Matthew 1:20-23, emphasis added
Mary and Joseph also received the emotionally-layered news that they would have a son. The promised offspring of Eve was coming through Mary. The Son of God would take on flesh, born as a baby on earth.
“And his name will be…”
This week, I was listening to a podcast episode from the 2021 She Reads Truth Advent study. The podcast guest, Nathan Tasker, made a comment that stuck with me: Jesus was never named throughout the Old Testament. We see repeated promises of a messiah coming, who would be born of a virgin, but Messiah is a title, not a name. We read mention of a coming Savior from Bethlehem (Micah 5:2), a suffering servant (Isaiah 53:1-5), a Better Prophet than Moses (Deuteronomy 18:15-19; Hebrews 3:3-6), the Wonderful Counselor, Mighty God, Everlasting Father, and Prince of Peace (Isaiah 9:6-7)…
But we don’t know His name.
At the beginning of the New Testament Gospel narratives, after 400 years of silence, and thousands more years of waiting for the offspring of Eve who would crush the head of the serpent (Genesis 3:15), we meet Him. We finally know His name.
“…His name [will be] Jesus, for He will save His people from their sins.”
For the first time, I sensed the joy, relief, and sacred realization of that announcement. The faithful followers of God who trusted in His promises believed that the Messiah was coming, but He was nameless to them, in a sense up until this point.

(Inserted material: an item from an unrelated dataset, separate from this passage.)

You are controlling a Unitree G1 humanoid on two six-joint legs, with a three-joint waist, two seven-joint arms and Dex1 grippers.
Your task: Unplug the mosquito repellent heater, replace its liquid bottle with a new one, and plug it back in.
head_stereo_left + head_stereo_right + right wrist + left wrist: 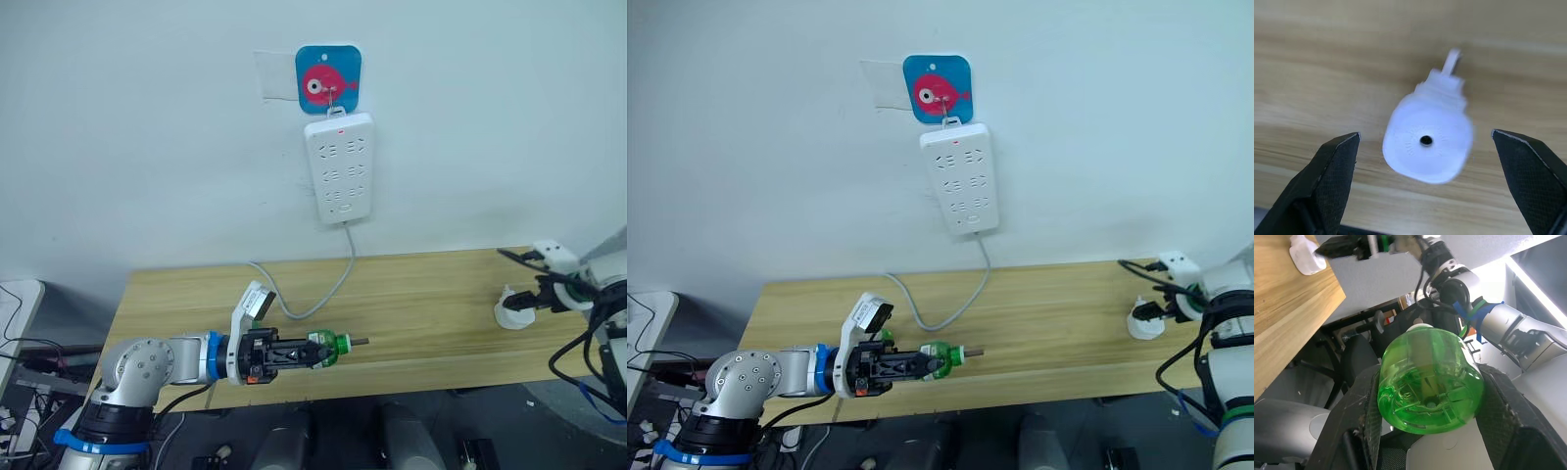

Since hearing we were having a boy, Kyle and I have talked and prayed through boy names, since our boys’ names list had a total of zero ideas before our ultrasound. As we brainstorm, there are some we like the sound of, but not the meaning. We believe names carry significance, a prayer of dedication, a summary of what you hope to be true of this child’s life as he or she grows into the person God has designed them to be. Names can tell a story — possibly of one’s origin and destiny.
Kyle, reading through the Lord of the Rings series, recently came across a timely quote from Treebeard, a character in The Two Towers, regarding names:
“‘For I am not going to tell you my name, not yet at any rate.’ A queer half-knowing, half-humorous look came with a green flicker into his eyes. ‘For one thing it would take a long while: my name is growing all the time, and I’ve lived a very long, long time; so my name is like a story. Real names tell you the story of the things they belong to in my language, in the Old Entish as you might say. It is a lovely language, but it takes a very long time to say anything in it, because we do not say anything in it, unless it is worth taking a long time to say, and to listen to.’”
We’re waiting to share our son’s name until he arrives, partially because we don’t know it yet (!), but also….what a beautiful moment that will be, to get to hold our son, look at his face, and speak aloud for the first time the name of the soul we prayed for and God chose to entrust to us.
Jesus’ name, on the other hand, took an even longer time to be announced, not because God didn’t know beforehand, but because it was worthy of listening to. Worthy of our attention. The song of waiting crescendoed with the angel’s announcement of His Name:
Jesus — Yahweh [God] saves.



We named our son in the hospital. Also went in without a name. Congrats to you folks.